This was also the year my nascent promiscuity came into full bloom. I can’t blame the theater for my own inner proclivities, but it was an environment that encouraged creativity in many forms, and didn’t discourage many at the same time. On this topic, my first friend in this way told me, ‘once you’ve tried it you will only want more, and there is no turning back’. It sounded so foreboding when she said it, and while I disagree with her conclusions, I have to say she wasn’t lying that it would be a difficult struggle for me from that time forward. So much for my homage to celibacy which I had written so brightly on my bedroom wall only a couple years earlier. It was from this time that I began to understand the inner struggles first-hand, although it would take me many years before I could say I gained any ability or power to overcome this, and only then by the grace of God.

We can find and experience oneness in spirit with God. St Paul writes about this in First Corinthians. This is the goal, the teleology of our entire life here on earth in preparation for the next life. But nobody told me about this back then. I had heard the phrase, ‘you have a friend in Jesus’, or that ‘Jesus is my best friend’, things like that, but to me, then, they were just words without meaning. I didn’t know anyone that understood how to have a real relationship with God, a meaningful one, one that actually could fill the emptiness, the loneliness that I felt in my soul. So I looked for oneness in a more tangible, bodily way; a way that made sense to me, which I could understand and actually feel erase the loneliness within me, at least briefly.

God knows how strong the desire for love, and for oneness is within us. He placed it there, so I believe this is also why He says, again through St Paul, to flee sexual immorality.  Because if we don’t flee from it as quickly as we can, if we linger with it even for a short time, we come to believe that it is right and natural because, of course it is based on our natural inherent desire, and very soon we can be overcome and make it our natural course of life, our habit, and ultimately it will draw us further away from God. This is certainly what I did, and over the course of my late teens and early twenties, while on the surface I sought for a relationship with God, actually in my depths I sunk deeper and deeper into depravity, further and further from God, without even recognizing it.

The summer between my junior and senior years of high school I travelled to South Africa. It was 1986 and the unrest in that country due to apartheid and the growing resistance to those policies was at a boiling point. I had recently discovered that Mahatma Gandhi was an ardent reader of The Bhagavad Gita, which I also loved, and he had spent part of his life in South Africa. I had a deepening sense of meaninglessness over my own life at this time, and I decided to try to assuage this emptiness within me through an adventure. Somehow the connection I felt to Gandhi, and the excitement of the unrest drew me to South Africa.  I wanted to experience this for myself and see it with my own eyes.

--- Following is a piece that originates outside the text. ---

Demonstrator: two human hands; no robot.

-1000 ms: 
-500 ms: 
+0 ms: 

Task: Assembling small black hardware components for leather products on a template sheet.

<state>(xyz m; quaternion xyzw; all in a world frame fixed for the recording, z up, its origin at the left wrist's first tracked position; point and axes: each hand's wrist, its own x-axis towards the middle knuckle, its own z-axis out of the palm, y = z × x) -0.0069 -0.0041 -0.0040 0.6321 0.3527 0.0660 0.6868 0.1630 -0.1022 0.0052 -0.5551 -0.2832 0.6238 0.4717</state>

The trip did not disappoint. I visited Soweto with a black police officer I met. He also escorted me through the dark underbelly of Johannesberg one night and kept me close so I wouldn’t be hurt. I swam by moonlight in the Indian Ocean, kicked soccer balls around with kids in Kwa Zulu, visited Lesotho and just generally had an amazing time. But when I returned home, and to my senior year in school, I was overcome with boredom; and the feeling of meaninglessness that the trip was intended to repair was only exacerbated by it. I wanted to travel, I wanted to be anywhere but in school and my grades showed it. I had been a very good student up until that time but I barely attended classes my senior year and by the end I only managed to graduate by the good graces of the school administration whom I had ingratiated myself to using charm, persuasion and some luck.

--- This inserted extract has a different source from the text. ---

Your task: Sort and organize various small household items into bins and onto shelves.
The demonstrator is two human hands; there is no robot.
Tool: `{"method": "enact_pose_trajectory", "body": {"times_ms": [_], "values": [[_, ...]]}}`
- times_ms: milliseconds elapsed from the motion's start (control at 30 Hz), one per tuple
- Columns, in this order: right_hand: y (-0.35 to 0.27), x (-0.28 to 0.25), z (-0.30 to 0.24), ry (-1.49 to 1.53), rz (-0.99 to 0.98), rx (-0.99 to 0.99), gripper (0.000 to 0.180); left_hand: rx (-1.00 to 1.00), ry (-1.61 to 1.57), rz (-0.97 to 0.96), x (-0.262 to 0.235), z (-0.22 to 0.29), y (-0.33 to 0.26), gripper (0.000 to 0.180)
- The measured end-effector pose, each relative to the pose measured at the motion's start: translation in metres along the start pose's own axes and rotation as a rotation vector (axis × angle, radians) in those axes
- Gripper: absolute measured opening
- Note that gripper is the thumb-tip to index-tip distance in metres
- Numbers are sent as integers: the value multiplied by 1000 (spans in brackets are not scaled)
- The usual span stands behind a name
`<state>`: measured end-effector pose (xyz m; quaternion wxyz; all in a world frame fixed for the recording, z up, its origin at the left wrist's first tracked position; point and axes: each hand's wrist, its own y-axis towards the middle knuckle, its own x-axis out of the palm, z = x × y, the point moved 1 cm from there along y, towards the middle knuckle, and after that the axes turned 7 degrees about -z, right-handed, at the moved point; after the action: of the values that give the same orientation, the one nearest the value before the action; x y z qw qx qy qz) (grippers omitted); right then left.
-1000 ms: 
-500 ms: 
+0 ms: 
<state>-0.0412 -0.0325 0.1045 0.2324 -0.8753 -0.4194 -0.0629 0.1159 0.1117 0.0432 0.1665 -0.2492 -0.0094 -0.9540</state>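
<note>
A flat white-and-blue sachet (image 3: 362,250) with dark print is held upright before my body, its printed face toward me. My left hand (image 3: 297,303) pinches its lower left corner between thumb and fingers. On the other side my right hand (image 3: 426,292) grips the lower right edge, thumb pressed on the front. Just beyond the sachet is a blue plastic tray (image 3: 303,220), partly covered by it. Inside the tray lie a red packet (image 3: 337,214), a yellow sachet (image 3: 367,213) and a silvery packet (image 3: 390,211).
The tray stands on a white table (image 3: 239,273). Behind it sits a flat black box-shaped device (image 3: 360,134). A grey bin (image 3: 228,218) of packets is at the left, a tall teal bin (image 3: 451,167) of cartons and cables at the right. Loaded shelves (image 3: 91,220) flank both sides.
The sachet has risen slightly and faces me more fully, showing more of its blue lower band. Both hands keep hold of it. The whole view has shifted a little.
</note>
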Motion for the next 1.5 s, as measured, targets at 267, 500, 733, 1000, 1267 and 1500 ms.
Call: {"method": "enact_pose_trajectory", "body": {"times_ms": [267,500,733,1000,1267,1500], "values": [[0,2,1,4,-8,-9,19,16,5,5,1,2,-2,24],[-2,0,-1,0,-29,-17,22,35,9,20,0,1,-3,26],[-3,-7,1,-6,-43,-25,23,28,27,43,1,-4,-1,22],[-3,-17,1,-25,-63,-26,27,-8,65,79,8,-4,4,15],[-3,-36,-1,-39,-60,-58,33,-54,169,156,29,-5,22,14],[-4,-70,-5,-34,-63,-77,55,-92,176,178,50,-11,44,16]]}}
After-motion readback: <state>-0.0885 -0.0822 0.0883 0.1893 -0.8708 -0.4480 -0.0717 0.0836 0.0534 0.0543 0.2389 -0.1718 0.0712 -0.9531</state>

I have always believed that God is my help, even when I haven’t been aware of Him, and He has always given me a lifeline, so to speak, to get through even the most difficult times. And so it was, in my senior year; though I struggled with boredom and meaninglessness, I had the good fortune to audition and join the school Chamber Singers group. For me this was heaven on earth, because we sang the most beautiful music, practicing every morning at 7am for an hour before school started. This was my reason for getting up in the morning. I still remember many of the hymns and madrigals that we sang that year, but the one that has stayed with me most strongly over the years, and which soothed me then and gave me hope in that dark time, was the hymn, “Ubi Caritas”. Here are the lyrics, good to read at any stage in life:

Where charity and love are, God is there.

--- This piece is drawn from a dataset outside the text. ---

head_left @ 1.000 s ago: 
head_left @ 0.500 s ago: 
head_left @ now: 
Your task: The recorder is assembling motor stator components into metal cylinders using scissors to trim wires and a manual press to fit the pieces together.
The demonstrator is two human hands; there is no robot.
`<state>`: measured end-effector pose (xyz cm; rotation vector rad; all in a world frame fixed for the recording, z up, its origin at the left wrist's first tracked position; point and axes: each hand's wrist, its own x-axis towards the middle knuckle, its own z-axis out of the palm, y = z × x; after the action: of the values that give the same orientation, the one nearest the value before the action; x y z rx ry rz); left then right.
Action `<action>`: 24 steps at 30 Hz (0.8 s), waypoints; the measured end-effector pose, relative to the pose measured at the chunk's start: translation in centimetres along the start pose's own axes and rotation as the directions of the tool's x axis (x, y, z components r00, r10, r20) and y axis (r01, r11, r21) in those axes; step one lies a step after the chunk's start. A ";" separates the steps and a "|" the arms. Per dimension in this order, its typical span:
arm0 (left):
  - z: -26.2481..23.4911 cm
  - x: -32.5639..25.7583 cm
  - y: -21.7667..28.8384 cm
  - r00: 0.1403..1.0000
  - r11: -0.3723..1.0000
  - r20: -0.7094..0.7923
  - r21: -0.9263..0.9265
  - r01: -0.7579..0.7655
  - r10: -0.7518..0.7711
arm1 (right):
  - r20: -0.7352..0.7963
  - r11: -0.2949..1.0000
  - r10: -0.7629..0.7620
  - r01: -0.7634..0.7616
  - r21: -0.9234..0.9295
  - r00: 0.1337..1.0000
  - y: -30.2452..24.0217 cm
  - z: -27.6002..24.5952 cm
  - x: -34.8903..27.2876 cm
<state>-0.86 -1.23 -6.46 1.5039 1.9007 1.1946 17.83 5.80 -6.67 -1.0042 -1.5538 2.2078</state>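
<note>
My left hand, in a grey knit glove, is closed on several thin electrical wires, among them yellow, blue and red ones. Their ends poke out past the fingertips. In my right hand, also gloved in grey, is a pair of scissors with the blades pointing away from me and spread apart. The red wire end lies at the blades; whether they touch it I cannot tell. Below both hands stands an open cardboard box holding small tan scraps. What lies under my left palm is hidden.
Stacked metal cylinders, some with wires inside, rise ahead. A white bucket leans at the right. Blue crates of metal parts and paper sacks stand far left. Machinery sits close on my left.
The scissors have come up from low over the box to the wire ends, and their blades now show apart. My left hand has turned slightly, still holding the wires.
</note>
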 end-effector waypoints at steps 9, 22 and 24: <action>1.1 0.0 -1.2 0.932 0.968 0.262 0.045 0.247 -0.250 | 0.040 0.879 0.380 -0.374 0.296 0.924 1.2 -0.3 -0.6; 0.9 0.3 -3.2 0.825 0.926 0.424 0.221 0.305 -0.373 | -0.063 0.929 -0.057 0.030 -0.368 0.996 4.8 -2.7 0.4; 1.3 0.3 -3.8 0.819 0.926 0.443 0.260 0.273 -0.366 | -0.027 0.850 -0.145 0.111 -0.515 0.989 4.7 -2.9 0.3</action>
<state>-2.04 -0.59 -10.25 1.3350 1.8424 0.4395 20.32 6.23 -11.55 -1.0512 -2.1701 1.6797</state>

Christ’s love has gathered us into one.

Let us rejoice and be pleased in Him.

Let us fear, and let us love the living God.

And may we love each other with a sincere heart.

Where charity and love are, God is there.

As we are gathered into one body,

Beware, lest we be divided in mind.

Let evil impulses stop, let controversy cease,

And may Christ our God be in our midst.

Where charity and love are, God is there.

And may we with the saints also,

See Thy face in glory, O Christ our God:

The joy that is immense and good,

Unto the ages through infinite ages. Amen.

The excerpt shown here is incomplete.